What the FDA Guidance Actually Says
The FDA's March 2025 guidance on compounded semaglutide states: "Once a drug is removed from the shortage list, outsourcing facilities and traditional compounders generally may not compound that drug." [1] Patients currently receiving compounded versions should discuss transition timelines with a prescriber, ideally within 30 days of reading this.
Hims Complaints: What Real Patient Reports Reveal
The FTC has logged consumer complaints about D2C telehealth subscription traps across the industry, and Hims-specific complaints on the BBB and Trustpilot (as reviewed in mid-2025) cluster around four recurring themes:
- Auto-renewal charges after attempted cancellation
- Prescription refusals without clear clinical explanation or appeal pathway
- Compounded medication arriving without adequate labeling (concentration, lot number)
- Delayed physician responses during symptom changes
Theme 3 is a genuine safety concern. The FDA's requirements for compounded drug labeling under 21 CFR Part 211 include lot number, beyond-use date, and prescribing physician's name. [11] A patient who receives an unlabeled or minimally labeled compounded medication cannot verify product identity or report an adverse event accurately to MedWatch.
Theme 4 matters for mental health patients specifically. A man who starts sertraline 50 mg and develops new-onset agitation, insomnia, or sexual side effects at day 7 needs a responsive prescriber. A 48-to-72-hour async response window is not acceptable clinical management during the first weeks of antidepressant therapy.
What Hims Does Well (and Why That Context Matters)

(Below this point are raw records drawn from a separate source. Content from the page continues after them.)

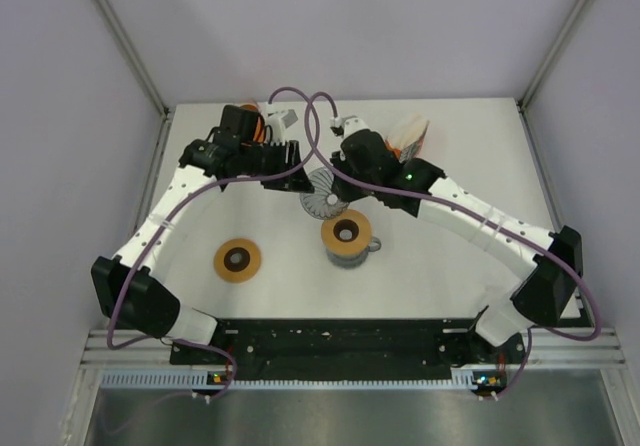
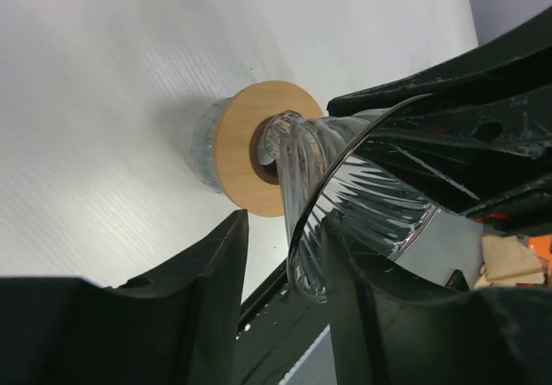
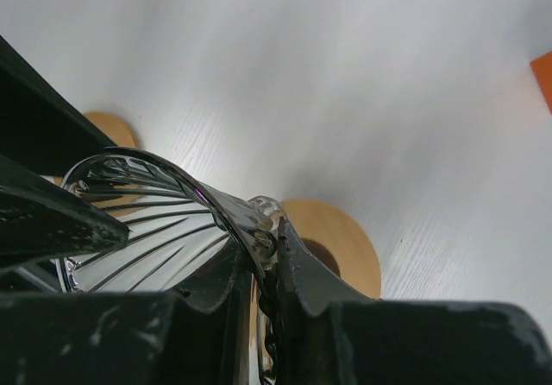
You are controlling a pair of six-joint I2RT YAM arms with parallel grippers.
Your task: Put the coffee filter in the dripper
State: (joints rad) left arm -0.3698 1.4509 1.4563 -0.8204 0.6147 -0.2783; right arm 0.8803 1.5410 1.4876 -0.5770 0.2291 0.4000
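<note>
Toward the near edge of the table (image 1: 290, 291), left of middle: wooden ring (image 1: 237, 259), flat, dark hole at centre. Just right of middle, slightly farther: glass cup (image 1: 346, 238) with wooden collar, upright. Over the table's middle, lifted clear: ribbed glass dripper (image 1: 323, 196), tipped on its side between both claws. Right claw (image 3: 264, 264) pinched tight on the glass wall near the narrow end. Left claw (image 2: 285, 230) straddling the rim, jaws parted, one finger clear of the glass. By the far edge, right of middle, behind the right arm: coffee filter (image 1: 411, 134), pale paper, untouched, well apart from the dripper. Step in hand, by judgement: handover to the right claw. Keep that pinch firm, draw the left claw straight off the rim without twisting the glass, and turn the mouth upward before fetching paper. No brand, label or lettering legible.
</note>
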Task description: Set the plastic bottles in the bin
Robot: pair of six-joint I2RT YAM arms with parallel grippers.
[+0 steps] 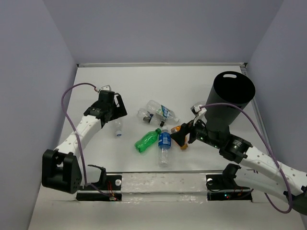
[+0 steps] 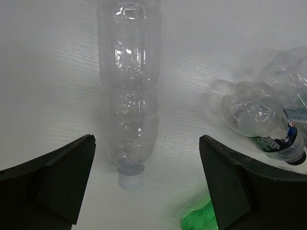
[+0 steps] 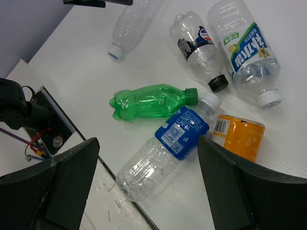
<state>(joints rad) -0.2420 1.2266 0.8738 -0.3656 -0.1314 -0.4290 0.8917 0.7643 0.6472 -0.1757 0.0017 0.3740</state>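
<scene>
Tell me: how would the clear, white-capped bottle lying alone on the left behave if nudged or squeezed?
The clear bottle looks empty, so probably very light. It lies on its round side on the smooth table, so a nudge would likely roll it. Its thin ribbed walls would probably give under a squeeze.

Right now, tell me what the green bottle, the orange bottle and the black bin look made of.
Green bottle: thin translucent plastic, glossy; light passes through and it glints.
Orange bottle: opaque orange surface, a label or tinted plastic, unclear which.
Black bin: probably rigid plastic, smooth, dull sheen, moulded handle slot.
</scene>
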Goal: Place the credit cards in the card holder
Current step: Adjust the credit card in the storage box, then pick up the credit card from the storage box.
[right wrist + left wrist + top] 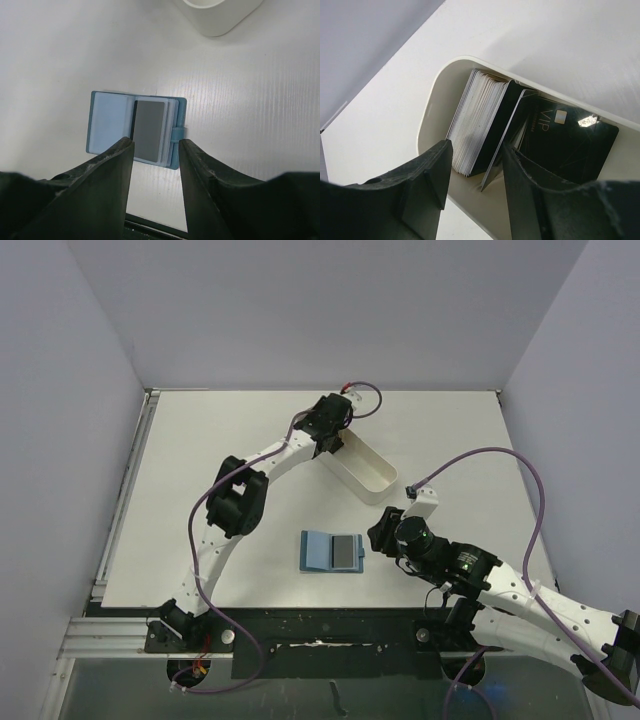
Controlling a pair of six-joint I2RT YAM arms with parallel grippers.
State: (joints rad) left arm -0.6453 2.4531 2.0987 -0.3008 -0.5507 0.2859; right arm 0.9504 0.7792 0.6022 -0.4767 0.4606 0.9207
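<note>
Two black two-finger grippers, neither clamping anything.

- Left gripper [476, 150]: fingers parted and empty. It is poised over the end of the long white oval plastic tray [427, 115], and the fingers straddle the near edge of the credit cards [480, 120]. These are a packed upright stack of thin white and black plastic rectangles.
- Right gripper [155, 143]: fingers parted and empty, hanging just above the card holder [110, 125].
- Card holder: a small teal-blue folding wallet, lying open on the white table [75, 50]. In the top view it lies toward 7 o'clock from the tray and apart from it.
- Wallet contents: one dark grey card [149, 130] sits in the right-hand clear pocket. The pale blue pocket at 9 o'clock of it looks vacant.

Step in hand, as judged: taking a single card out of the tray.

- The loose black card [510, 135] leaning away at 3 o'clock of the stack looks the easiest pick.
- Centre the fingers on that card alone, so that no neighbours are caught.
- Close on its flat faces.
- Lift straight up along the tray wall, so the stack is not dragged or toppled.
- The sleeves look snug, so the card will likely need squaring to the pocket mouth. The right gripper seems placed to steady the wallet.

Writing: "VIP" in pale capitals on the large black card [565, 140] lying flat at 3 o'clock of the stack, with a small metallic chip beside the letters. No other lettering can be read on the cards, wallet or tray.
</note>
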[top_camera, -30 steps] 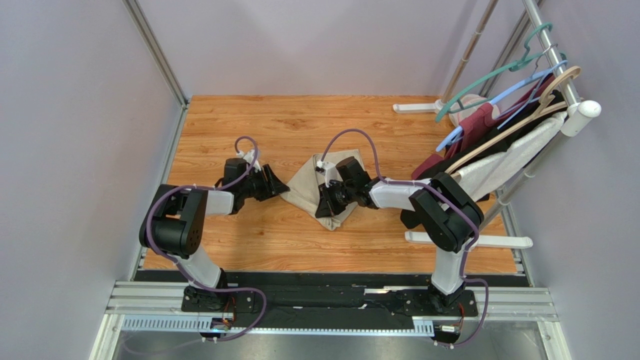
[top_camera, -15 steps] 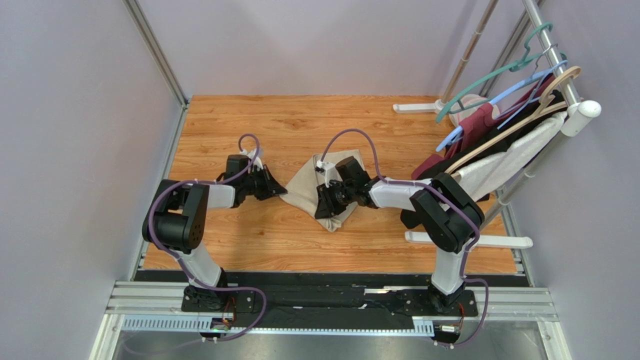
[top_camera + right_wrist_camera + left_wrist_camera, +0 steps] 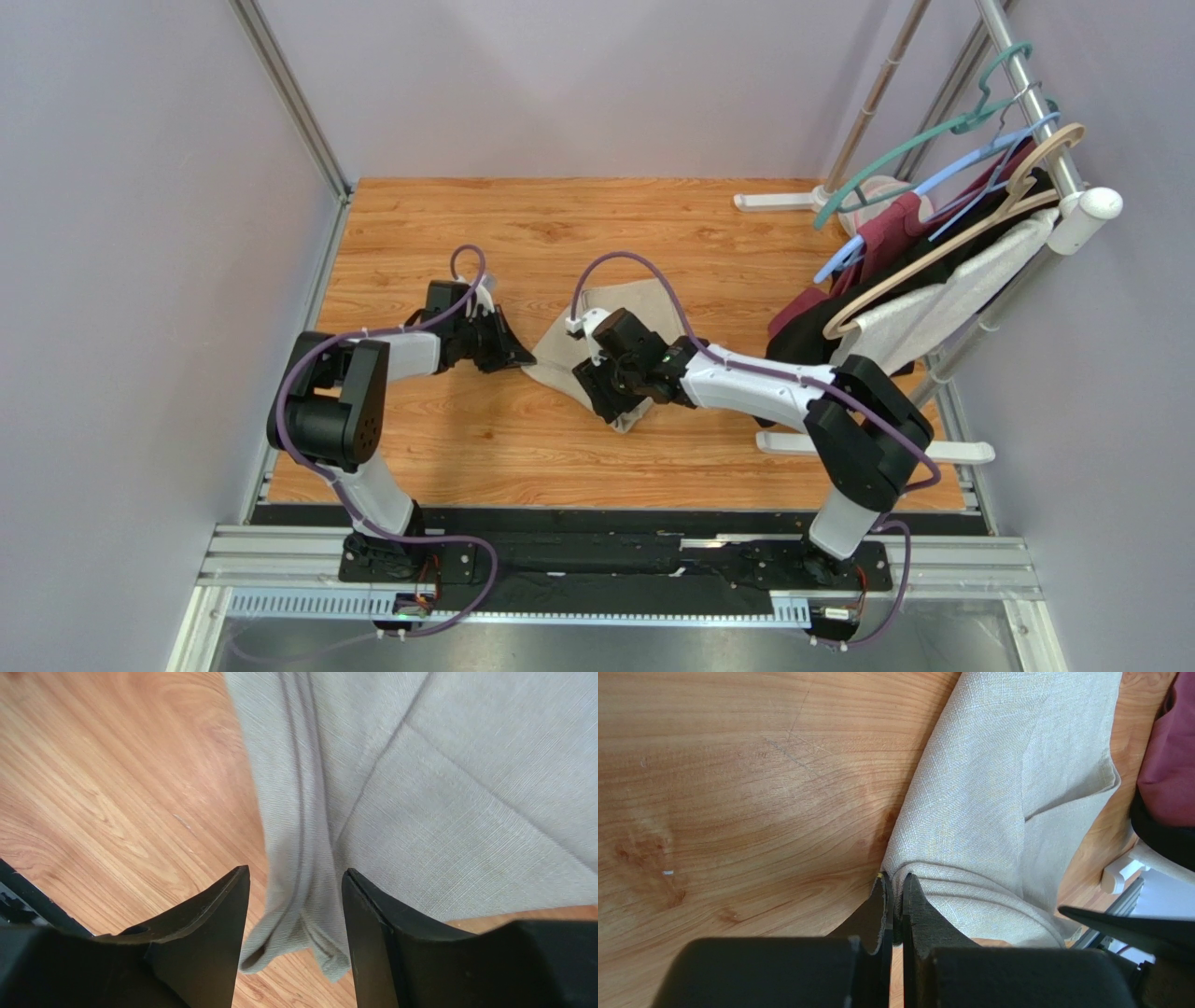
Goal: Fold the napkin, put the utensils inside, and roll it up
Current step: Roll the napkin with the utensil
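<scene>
The beige napkin (image 3: 561, 353) lies bunched in the middle of the wooden table (image 3: 421, 252), also filling much of the left wrist view (image 3: 990, 798) and the right wrist view (image 3: 421, 777). My left gripper (image 3: 514, 354) is shut on the napkin's left edge; its tips (image 3: 894, 885) pinch a fold of cloth. My right gripper (image 3: 613, 396) stands open over the napkin's near corner. A folded point of cloth (image 3: 295, 945) lies loose between its fingers (image 3: 210, 917). No utensils are in view.
A garment rack (image 3: 982, 182) with coloured hangers and maroon, white and black clothes stands at the right, its white feet (image 3: 898, 451) on the table. Metal frame posts rise along the left edge (image 3: 288, 91). The arm bases sit on a black rail (image 3: 617, 560).
The left gripper shut on the napkin's left edge. The right gripper opened, let go of the cloth, and shifted left and nearer over the napkin's near corner.
</scene>
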`<state>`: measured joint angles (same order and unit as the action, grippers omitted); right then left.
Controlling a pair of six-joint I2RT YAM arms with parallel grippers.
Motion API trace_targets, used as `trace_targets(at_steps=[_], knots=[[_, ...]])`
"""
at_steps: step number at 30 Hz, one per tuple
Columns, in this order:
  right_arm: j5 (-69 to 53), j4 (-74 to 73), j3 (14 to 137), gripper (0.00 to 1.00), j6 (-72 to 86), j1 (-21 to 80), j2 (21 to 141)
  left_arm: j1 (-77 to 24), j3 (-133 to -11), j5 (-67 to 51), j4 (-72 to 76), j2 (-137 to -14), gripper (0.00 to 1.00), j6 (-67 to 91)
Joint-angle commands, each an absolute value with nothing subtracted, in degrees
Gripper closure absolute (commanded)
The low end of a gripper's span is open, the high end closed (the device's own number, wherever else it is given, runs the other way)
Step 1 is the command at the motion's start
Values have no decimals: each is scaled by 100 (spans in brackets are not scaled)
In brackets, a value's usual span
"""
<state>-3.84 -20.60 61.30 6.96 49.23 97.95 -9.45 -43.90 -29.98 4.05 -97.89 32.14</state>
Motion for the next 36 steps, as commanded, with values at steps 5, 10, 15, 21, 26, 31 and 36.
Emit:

This review focuses on risks, but a fair clinical picture includes where the platform performs reasonably.
Low-Acuity ED in Healthy Men
For a 35-year-old man with no cardiac history who wants sildenafil and whose only relevant intake question is "are you on nitrates" (and he is not), Hims is a fast and cost-accessible option. The prescribing is guideline-consistent for that narrow profile. The PDE5 inhibitor gets to the patient faster than a primary care appointment in most U.S. Markets, where average new-patient wait times run 20 to 26 days. [12]
Androgenetic Alopecia With Finasteride
For adult men with male-pattern baldness who have no plans for conception and no liver disease, Hims's finasteride prescribing is medically appropriate. The drug has a well-established evidence base. A 2003 controlled trial (N=1,553) showed that finasteride 1 mg/day halted hair loss in 83% of men and produced visible regrowth in 64% over 2 years. [13]
The concern is not that Hims prescribes finasteride. The concern is that the intake process does not always screen for post-finasteride syndrome risk factors or adequately counsel patients on persistent sexual side effects, which a 2020 case series in the Journal of Sexual Medicine estimated affect roughly 1.4% of users after drug discontinuation. [14]
Red Flags in Your Situation That Mean You Should Skip Hims
The following are direct clinical signals. If any apply to you, seek in-person care.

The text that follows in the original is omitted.